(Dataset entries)
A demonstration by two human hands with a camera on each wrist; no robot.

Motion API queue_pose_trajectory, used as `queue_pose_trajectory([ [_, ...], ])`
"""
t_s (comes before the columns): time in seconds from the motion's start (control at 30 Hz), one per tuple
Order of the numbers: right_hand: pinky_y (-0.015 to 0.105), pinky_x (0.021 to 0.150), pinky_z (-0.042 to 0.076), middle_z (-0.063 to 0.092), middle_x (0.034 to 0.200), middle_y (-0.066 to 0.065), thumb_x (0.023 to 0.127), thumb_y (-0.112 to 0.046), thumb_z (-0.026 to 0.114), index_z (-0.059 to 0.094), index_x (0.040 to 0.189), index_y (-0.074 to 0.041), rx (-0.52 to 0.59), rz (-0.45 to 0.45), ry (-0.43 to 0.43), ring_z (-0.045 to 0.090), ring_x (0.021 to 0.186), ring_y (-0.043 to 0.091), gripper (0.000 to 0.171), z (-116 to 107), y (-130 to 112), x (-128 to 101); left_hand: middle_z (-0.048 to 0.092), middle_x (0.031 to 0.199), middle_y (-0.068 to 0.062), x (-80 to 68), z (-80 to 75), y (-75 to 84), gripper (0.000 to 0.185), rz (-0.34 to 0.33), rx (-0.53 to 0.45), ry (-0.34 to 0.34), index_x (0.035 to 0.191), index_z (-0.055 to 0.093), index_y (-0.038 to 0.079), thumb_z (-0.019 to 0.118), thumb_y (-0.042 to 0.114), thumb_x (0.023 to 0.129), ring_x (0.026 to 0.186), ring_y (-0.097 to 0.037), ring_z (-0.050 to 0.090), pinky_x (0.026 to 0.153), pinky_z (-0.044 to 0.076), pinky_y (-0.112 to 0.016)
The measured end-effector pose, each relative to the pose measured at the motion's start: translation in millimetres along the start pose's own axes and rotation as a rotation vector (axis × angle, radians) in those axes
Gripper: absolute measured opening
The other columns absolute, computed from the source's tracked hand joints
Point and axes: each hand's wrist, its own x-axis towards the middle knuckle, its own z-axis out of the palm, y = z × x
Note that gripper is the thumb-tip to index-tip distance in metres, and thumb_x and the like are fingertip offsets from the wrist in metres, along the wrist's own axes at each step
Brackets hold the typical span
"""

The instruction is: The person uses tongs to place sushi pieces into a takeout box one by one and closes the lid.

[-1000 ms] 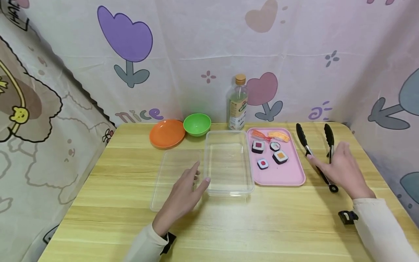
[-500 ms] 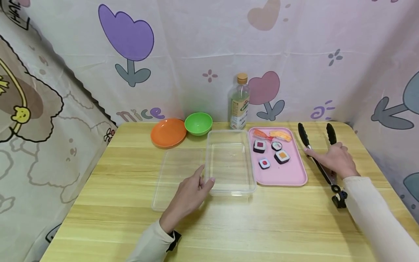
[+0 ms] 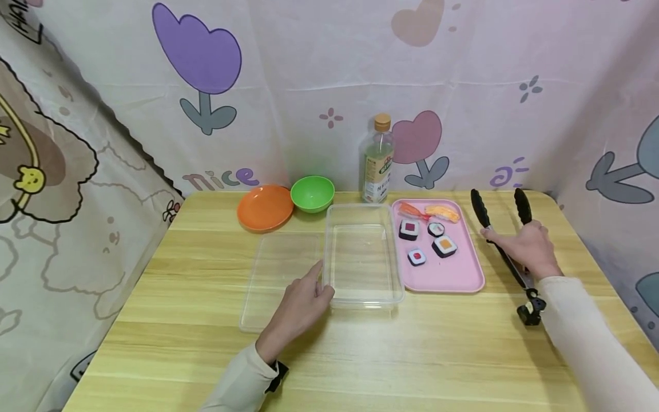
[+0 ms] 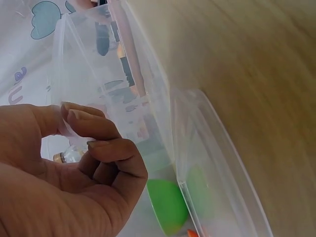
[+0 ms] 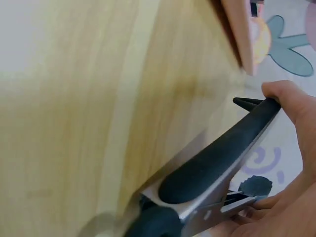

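Our right hand [image 3: 526,247] lies over the black tongs [image 3: 501,234] at the right side of the wooden table [image 3: 391,355], just beside the pink tray [image 3: 453,274]. From the head view the hand covers the middle of the tongs, so only the two black tips and the hinge end near the wrist show; the right wrist view shows our thumb and fingers curled round one black arm, gripping it. That view cuts the tongs off at both ends and blurs the tabletop.

Our left hand [image 3: 301,306] is at the near left corner of the clear plastic box [image 3: 363,254]. The left wrist view shows thumb and forefinger pinching its thin wall, the other fingers curled under. The box holds nothing. Its clear lid [image 3: 278,280] lies flat on the table, touching the box's left side, and our hand hides part of it; its edges are hard to make out against the wood.

The tray carries six sushi pieces [image 3: 445,246]: two nigiri at the far end, four rolls nearer. Behind stand an orange plate [image 3: 265,208], a green bowl [image 3: 312,193] and a bottle [image 3: 378,161].
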Motion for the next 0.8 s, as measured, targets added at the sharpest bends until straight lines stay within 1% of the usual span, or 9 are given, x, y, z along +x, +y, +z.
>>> queue_pose_trajectory([
  [0.03, 0.043, 0.048, 0.042, 0.044, 0.079, 0.027, 0.084, -0.069, 0.065, 0.046, 0.088, 0.015, 0.034, -0.003, 0.011, 0.047, 0.058, 0.032, 0.086, -2, 0, -1, 0.033, 0.055, 0.01, 0.0, -0.1, 0.0, 0.066, 0.0, -0.006, 0.0, 0.153, 0.036, -0.005, 0.051, 0.017, 0.092, 0.047, -0.006, 0.026, 0.046, 0.027, -0.024],
  [0.1, 0.039, 0.045, 0.038, 0.04, 0.069, 0.014, 0.083, -0.068, 0.068, 0.042, 0.084, 0.003, 0.092, -0.013, 0.038, 0.041, 0.05, 0.024, 0.076, -6, 0, -3, 0.033, 0.055, 0.01, 0.2, -0.3, 0.1, 0.067, -0.001, -0.015, 0.0, 0.153, 0.036, -0.005, 0.051, 0.017, 0.092, 0.047, -0.006, 0.025, 0.046, 0.026, -0.024],
  [0.17, 0.039, 0.048, 0.038, 0.04, 0.07, 0.01, 0.082, -0.067, 0.069, 0.043, 0.089, 0.004, 0.136, -0.015, 0.052, 0.042, 0.055, 0.025, 0.076, -10, 0, -6, 0.033, 0.055, 0.01, 0.3, -0.7, 0.0, 0.067, -0.002, -0.021, 0.0, 0.153, 0.035, -0.005, 0.051, 0.017, 0.093, 0.047, -0.006, 0.026, 0.045, 0.026, -0.024],
  [0.3, 0.048, 0.067, 0.041, 0.042, 0.107, 0.027, 0.083, -0.066, 0.069, 0.034, 0.128, 0.013, 0.177, -0.019, 0.048, 0.045, 0.089, 0.039, 0.097, -20, -2, -16, 0.034, 0.055, 0.009, 0.4, -1.1, -0.2, 0.067, -0.006, -0.024, -0.004, 0.154, 0.034, -0.005, 0.051, 0.017, 0.093, 0.047, -0.007, 0.026, 0.045, 0.025, -0.024],
  [0.33, 0.05, 0.071, 0.041, 0.041, 0.116, 0.03, 0.083, -0.066, 0.069, 0.032, 0.133, 0.014, 0.178, -0.016, 0.044, 0.044, 0.097, 0.042, 0.101, -22, -2, -18, 0.034, 0.055, 0.009, 0.7, -0.9, -0.4, 0.067, -0.006, -0.023, -0.005, 0.154, 0.034, -0.005, 0.051, 0.016, 0.093, 0.047, -0.007, 0.027, 0.045, 0.026, -0.024],
  [0.4, 0.052, 0.075, 0.04, 0.042, 0.124, 0.031, 0.083, -0.066, 0.069, 0.033, 0.137, 0.013, 0.172, -0.015, 0.045, 0.043, 0.104, 0.044, 0.102, -25, -2, -24, 0.034, 0.056, 0.009, 0.9, -0.4, -0.7, 0.067, -0.008, -0.025, -0.008, 0.154, 0.033, -0.005, 0.051, 0.016, 0.093, 0.047, -0.007, 0.027, 0.045, 0.026, -0.024],
  [0.47, 0.049, 0.074, 0.04, 0.043, 0.125, 0.03, 0.083, -0.065, 0.07, 0.036, 0.135, 0.012, 0.162, -0.025, 0.056, 0.044, 0.103, 0.043, 0.098, -26, -2, -29, 0.034, 0.056, 0.009, 0.7, 0.2, -1.0, 0.067, -0.009, -0.03, -0.011, 0.155, 0.033, -0.004, 0.05, 0.016, 0.093, 0.048, -0.007, 0.027, 0.045, 0.025, -0.024],
  [0.63, 0.036, 0.067, 0.035, 0.048, 0.106, 0.021, 0.083, -0.06, 0.074, 0.048, 0.117, 0.005, 0.125, -0.073, 0.113, 0.044, 0.09, 0.032, 0.078, -27, -1, -43, 0.034, 0.055, 0.009, -0.7, 1.5, -2.1, 0.067, -0.011, -0.046, -0.022, 0.155, 0.033, -0.002, 0.049, 0.016, 0.093, 0.047, -0.007, 0.026, 0.044, 0.023, -0.024],
  [0.8, 0.031, 0.06, 0.036, 0.051, 0.091, 0.015, 0.081, -0.055, 0.079, 0.054, 0.11, 0.0, 0.092, -0.13, 0.149, 0.046, 0.077, 0.026, 0.067, -26, -1, -58, 0.034, 0.055, 0.009, -0.8, 2.8, -3.7, 0.066, -0.006, -0.056, -0.023, 0.156, 0.034, 0.001, 0.049, 0.016, 0.093, 0.046, -0.007, 0.025, 0.043, 0.022, -0.024],
])
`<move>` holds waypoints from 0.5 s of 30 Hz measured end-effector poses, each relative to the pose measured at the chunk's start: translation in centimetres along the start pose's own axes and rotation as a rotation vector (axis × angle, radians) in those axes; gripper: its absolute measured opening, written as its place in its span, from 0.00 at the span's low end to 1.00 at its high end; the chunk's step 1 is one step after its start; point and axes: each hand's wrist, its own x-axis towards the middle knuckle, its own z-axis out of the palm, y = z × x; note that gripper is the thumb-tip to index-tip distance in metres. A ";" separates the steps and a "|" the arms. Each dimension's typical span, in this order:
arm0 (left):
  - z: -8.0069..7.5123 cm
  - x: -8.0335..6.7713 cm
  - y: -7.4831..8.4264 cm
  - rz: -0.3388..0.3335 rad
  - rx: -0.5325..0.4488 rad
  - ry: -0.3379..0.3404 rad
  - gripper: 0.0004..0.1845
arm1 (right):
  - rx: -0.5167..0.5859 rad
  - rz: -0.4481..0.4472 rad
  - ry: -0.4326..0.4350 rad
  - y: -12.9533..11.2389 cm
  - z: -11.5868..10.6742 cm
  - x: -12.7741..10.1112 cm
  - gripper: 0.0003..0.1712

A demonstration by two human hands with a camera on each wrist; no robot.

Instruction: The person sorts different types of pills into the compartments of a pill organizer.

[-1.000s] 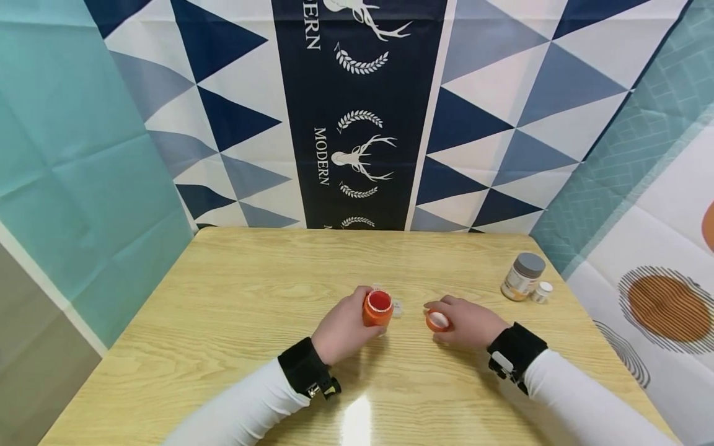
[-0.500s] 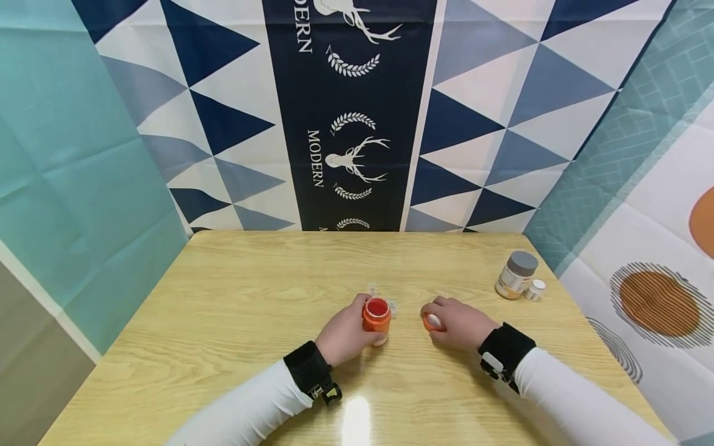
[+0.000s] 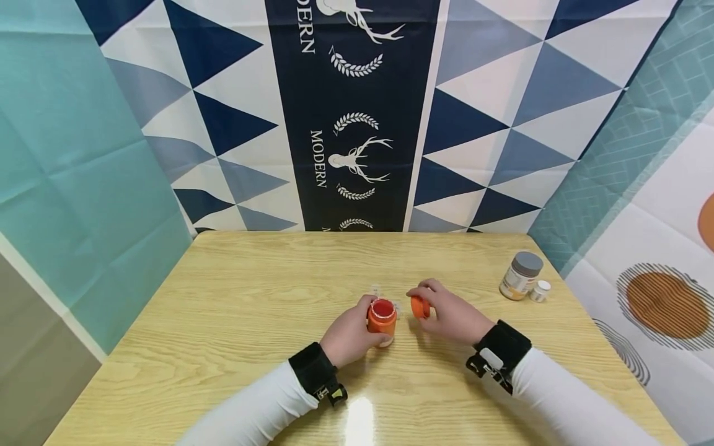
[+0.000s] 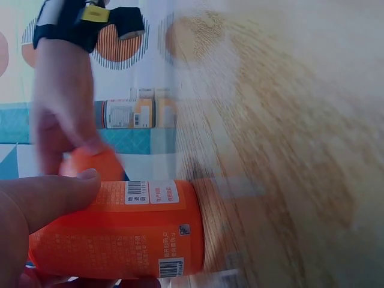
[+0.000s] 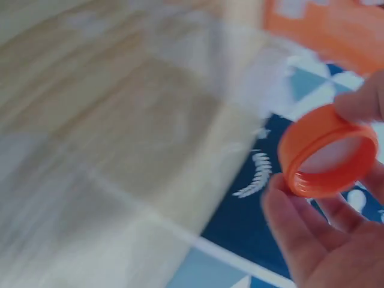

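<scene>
Orange bottle (image 3: 382, 318) clasped in left hand (image 3: 348, 337) | right hand (image 3: 454, 319) pinches cap (image 3: 419, 306) just beside

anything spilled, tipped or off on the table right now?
Nothing stands out. The left hand grips the open orange plastic bottle upright on the wooden table; the right hand pinches its orange cap beside it. The grey-lidded jar stands upright at the right edge. No spill shows.
</scene>
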 end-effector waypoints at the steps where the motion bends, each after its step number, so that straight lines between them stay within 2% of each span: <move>1: 0.0 0.0 0.0 0.000 -0.002 0.001 0.40 | 0.028 -0.013 0.037 -0.5 -0.2 0.1 0.30; 5: -0.1 -0.1 0.0 0.008 -0.014 0.005 0.39 | 0.155 -0.037 0.167 -2.3 -0.7 0.6 0.28; 8: 0.0 -0.2 0.0 0.018 -0.018 0.009 0.39 | 0.269 -0.050 0.224 -3.7 -0.6 0.9 0.24; 11: 0.0 -0.2 -0.1 0.022 -0.011 0.010 0.38 | 0.355 -0.075 0.242 -4.6 -0.2 1.1 0.20; 15: 0.0 -0.2 -0.1 0.028 -0.008 0.010 0.37 | 0.392 -0.107 0.215 -5.4 0.5 1.2 0.21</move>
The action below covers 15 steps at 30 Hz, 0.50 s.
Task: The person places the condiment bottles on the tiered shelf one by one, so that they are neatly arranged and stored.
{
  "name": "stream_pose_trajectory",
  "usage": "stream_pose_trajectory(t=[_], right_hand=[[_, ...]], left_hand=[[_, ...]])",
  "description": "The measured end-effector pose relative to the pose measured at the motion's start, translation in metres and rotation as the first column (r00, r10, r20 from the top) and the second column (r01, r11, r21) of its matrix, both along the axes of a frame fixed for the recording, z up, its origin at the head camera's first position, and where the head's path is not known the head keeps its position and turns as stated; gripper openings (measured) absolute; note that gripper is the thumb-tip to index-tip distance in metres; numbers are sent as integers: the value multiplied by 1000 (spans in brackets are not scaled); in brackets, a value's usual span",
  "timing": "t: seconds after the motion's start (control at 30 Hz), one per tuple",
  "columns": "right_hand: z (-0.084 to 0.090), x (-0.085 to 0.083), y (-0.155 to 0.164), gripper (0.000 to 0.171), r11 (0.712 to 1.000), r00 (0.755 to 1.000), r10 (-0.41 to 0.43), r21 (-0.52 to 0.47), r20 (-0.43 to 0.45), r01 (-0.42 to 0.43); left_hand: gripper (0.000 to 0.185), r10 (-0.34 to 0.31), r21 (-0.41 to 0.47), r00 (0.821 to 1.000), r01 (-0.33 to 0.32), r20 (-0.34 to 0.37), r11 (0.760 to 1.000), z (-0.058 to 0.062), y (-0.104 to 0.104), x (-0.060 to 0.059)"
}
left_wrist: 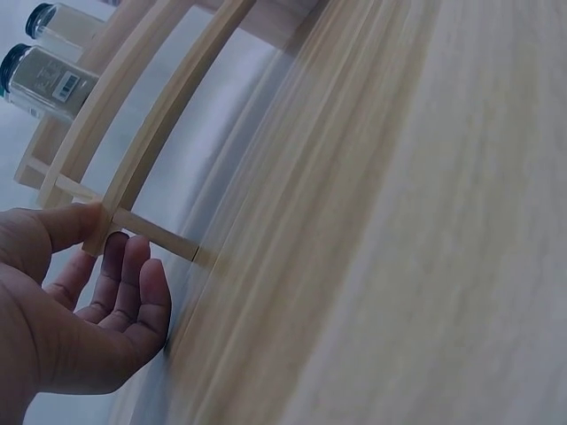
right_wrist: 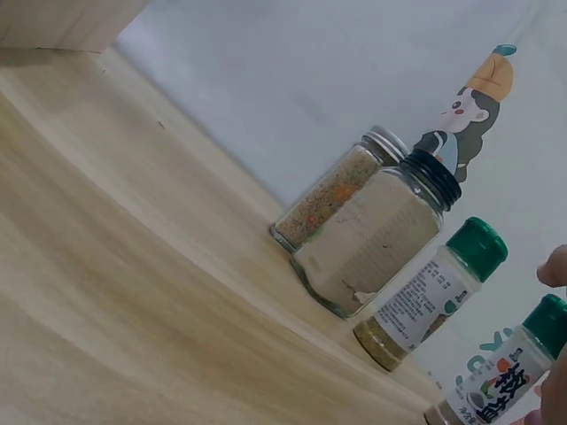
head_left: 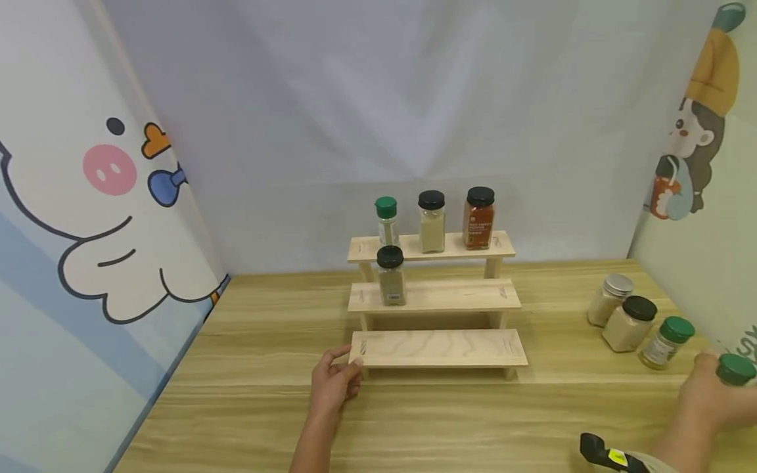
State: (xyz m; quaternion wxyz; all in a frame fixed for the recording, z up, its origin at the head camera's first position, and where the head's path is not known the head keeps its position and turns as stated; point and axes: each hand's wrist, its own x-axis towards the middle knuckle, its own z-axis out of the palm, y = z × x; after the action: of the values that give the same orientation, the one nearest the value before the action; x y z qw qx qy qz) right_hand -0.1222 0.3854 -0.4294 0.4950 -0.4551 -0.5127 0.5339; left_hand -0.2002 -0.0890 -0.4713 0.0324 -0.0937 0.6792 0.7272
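A three-tier wooden rack [head_left: 437,348] stands mid-table. My left hand [head_left: 331,384] pinches the left end of its lowest tier, thumb on top and fingers beneath. On the top tier stand a green-capped bottle [head_left: 387,220], a black-capped jar [head_left: 432,226] and a red spice jar [head_left: 478,223]; another black-capped jar [head_left: 391,279] stands at the middle tier's left. At the far right, my right hand [head_left: 712,397] is round a green-capped spice bottle [right_wrist: 500,376], fingers right beside its cap and side. Most of that hand is cut off in the right wrist view; I cannot tell whether it grips.
Beside the right hand on the table are a silver-capped jar [head_left: 610,301], a black-capped square jar [head_left: 629,326] and another green-capped bottle [head_left: 665,343]. A pale curtain [head_left: 284,131] hangs behind the table, with printed panels [head_left: 118,236] at the sides.
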Motion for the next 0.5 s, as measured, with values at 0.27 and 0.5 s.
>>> stream_pose_trajectory(t=[0.27, 0.5], right_hand=[[-9, -1, 10, 66, 990, 997, 26, -134, -71, -35], [-5, 3, 9, 65, 985, 1000, 15, -169, -22, -19]], left_hand=[[46, 7, 9, 1000, -7, -4, 1000, 3, 1, 1], [45, 17, -21, 1000, -17, -13, 1000, 2, 2, 0]])
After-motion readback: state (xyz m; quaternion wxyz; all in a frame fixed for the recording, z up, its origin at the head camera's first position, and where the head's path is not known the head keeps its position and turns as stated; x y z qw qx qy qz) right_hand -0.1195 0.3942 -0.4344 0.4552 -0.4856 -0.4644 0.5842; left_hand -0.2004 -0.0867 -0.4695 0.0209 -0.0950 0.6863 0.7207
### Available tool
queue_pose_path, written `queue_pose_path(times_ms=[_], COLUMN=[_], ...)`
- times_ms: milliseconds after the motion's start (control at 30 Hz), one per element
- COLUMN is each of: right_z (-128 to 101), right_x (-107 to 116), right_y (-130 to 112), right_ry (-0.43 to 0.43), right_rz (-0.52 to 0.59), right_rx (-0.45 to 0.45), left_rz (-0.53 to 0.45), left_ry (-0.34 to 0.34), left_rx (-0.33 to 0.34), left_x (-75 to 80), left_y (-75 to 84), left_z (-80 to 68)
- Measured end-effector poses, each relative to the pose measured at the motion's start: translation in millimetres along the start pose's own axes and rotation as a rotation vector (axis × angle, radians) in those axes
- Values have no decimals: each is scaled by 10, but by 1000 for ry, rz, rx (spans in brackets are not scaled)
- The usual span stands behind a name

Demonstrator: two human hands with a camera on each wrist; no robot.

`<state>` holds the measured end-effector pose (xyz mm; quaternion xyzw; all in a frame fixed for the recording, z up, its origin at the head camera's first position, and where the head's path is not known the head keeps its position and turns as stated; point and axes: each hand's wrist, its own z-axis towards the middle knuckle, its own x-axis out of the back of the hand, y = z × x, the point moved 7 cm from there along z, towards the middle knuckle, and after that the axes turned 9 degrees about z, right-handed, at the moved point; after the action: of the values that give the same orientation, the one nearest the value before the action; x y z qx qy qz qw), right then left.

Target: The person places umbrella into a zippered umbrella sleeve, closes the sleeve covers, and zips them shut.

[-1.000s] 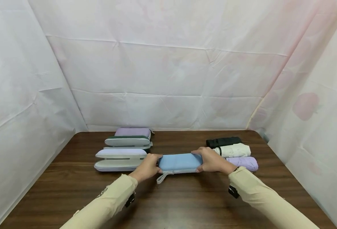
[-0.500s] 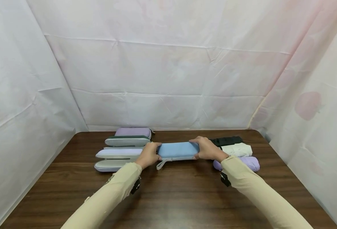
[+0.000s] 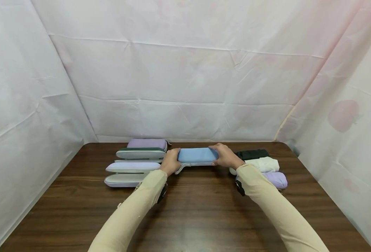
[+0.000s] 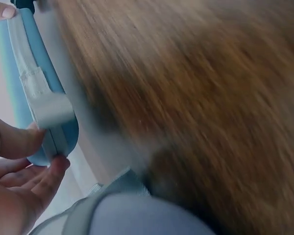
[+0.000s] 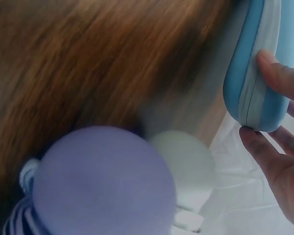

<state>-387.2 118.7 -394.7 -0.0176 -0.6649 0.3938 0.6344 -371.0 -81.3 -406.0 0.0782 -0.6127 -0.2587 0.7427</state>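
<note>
Both-handed grip: left hand [image 3: 169, 163] and right hand [image 3: 224, 156] each curl round one end of the closed blue case [image 3: 196, 155], held level near the far edge of the wooden table [image 3: 191, 206], between open cases [image 3: 132, 168] and folded umbrellas [image 3: 264, 164].

I see both arms in long beige sleeves that reach to the wrists. A small black device is strapped under each wrist. The left hand [image 3: 170, 163] and right hand [image 3: 224, 156] are bare.
</note>
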Motion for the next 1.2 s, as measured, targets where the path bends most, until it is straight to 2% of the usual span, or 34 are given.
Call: queue_pose_path(times_ms=[200,367,567,733,867,967,1067,1200], right_z=[116,163,189,216,189,127,49,-93], right_x=[-81,-143,-159,-213,-220,-162,-81,32], right_y=[106,152,182,165,159,123,61,-38], right_ry=[17,22,-16,-86,-141,-142,-132,-134], right_rz=[19,56,27,-14,-15,-13,-20,-4], right_rx=[-18,-9,-43,-84,-113,-76,8,107], left_rz=[16,8,-18,-1,-1,-35,-65,-135], left_ry=[45,76,45,19,21,31,42,12], left_rx=[28,79,147,198,211,197,172,164], left_x=[-75,-101,-111,-105,-46,30,136,285], left_y=[-92,-118,-71,-62,-52,-33,-8,10], left_z=[127,138,148,109,76,66,52,-20])
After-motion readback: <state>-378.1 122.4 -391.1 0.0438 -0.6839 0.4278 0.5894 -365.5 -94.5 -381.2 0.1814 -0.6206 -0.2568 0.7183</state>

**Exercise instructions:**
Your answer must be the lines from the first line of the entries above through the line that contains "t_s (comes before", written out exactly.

**Completed task:**
A demonstration by two human hands with a camera on each wrist; no robot.

Motion API queue_pose_trajectory, used as `queue_pose_trajectory([ [_, ...], ])`
"""
t_s (comes before the columns): time in seconds from the motion's start (control at 30 Hz), one per tuple

There's nothing left to add to the output.